# [The task]
Once the line containing "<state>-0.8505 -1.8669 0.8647" is found in the data below, output that line and every line after it through the last, unchanged and with nothing else.

________________________

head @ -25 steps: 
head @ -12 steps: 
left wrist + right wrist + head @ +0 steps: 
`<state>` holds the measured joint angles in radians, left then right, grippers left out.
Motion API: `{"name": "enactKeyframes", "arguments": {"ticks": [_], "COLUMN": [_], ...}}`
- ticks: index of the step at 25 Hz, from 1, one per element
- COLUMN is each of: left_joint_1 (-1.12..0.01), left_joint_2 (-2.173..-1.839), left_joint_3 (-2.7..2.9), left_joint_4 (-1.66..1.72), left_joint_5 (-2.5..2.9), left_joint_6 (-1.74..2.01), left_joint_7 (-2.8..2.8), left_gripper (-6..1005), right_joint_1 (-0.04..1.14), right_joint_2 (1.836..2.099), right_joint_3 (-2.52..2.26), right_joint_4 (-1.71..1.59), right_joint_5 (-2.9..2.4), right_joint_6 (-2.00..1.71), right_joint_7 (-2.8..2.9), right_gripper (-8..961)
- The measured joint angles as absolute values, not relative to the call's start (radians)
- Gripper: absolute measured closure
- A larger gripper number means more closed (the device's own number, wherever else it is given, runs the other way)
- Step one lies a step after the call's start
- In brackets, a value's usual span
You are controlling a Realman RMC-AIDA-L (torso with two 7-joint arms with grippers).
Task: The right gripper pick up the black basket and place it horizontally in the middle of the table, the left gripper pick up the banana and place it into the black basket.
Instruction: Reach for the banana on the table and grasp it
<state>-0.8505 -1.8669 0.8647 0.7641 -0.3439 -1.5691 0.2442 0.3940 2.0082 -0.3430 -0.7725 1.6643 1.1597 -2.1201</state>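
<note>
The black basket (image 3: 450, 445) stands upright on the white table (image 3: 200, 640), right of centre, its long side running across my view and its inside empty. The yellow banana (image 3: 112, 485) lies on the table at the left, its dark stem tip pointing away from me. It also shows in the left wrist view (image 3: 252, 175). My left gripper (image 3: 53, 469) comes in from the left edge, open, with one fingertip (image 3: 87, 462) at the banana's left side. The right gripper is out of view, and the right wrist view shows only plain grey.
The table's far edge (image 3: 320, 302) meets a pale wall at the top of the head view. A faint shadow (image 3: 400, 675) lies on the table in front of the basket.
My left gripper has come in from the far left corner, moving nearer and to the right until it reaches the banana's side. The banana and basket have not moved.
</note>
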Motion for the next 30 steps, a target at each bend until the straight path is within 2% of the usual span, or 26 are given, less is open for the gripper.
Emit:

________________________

# [Result for this task]
<state>-0.8505 -1.8669 0.8647 0.7641 -0.3439 -1.5691 0.2442 0.3940 2.0082 -0.3430 -0.7725 1.6643 1.1597 -2.1201</state>
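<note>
The black basket (image 3: 450, 445) stands upright on the white table (image 3: 200, 640), right of centre, its long side running across my view and its inside empty. The yellow banana (image 3: 112, 485) lies on the table at the left, its dark stem tip pointing away from me. It also shows in the left wrist view (image 3: 252, 175). My left gripper (image 3: 53, 469) comes in from the left edge, open, with one fingertip (image 3: 87, 462) at the banana's left side. The right gripper is out of view, and the right wrist view shows only plain grey.
The table's far edge (image 3: 320, 302) meets a pale wall at the top of the head view. A faint shadow (image 3: 400, 675) lies on the table in front of the basket.
My left gripper has come in from the far left corner, moving nearer and to the right until it reaches the banana's side. The banana and basket have not moved.
</note>
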Motion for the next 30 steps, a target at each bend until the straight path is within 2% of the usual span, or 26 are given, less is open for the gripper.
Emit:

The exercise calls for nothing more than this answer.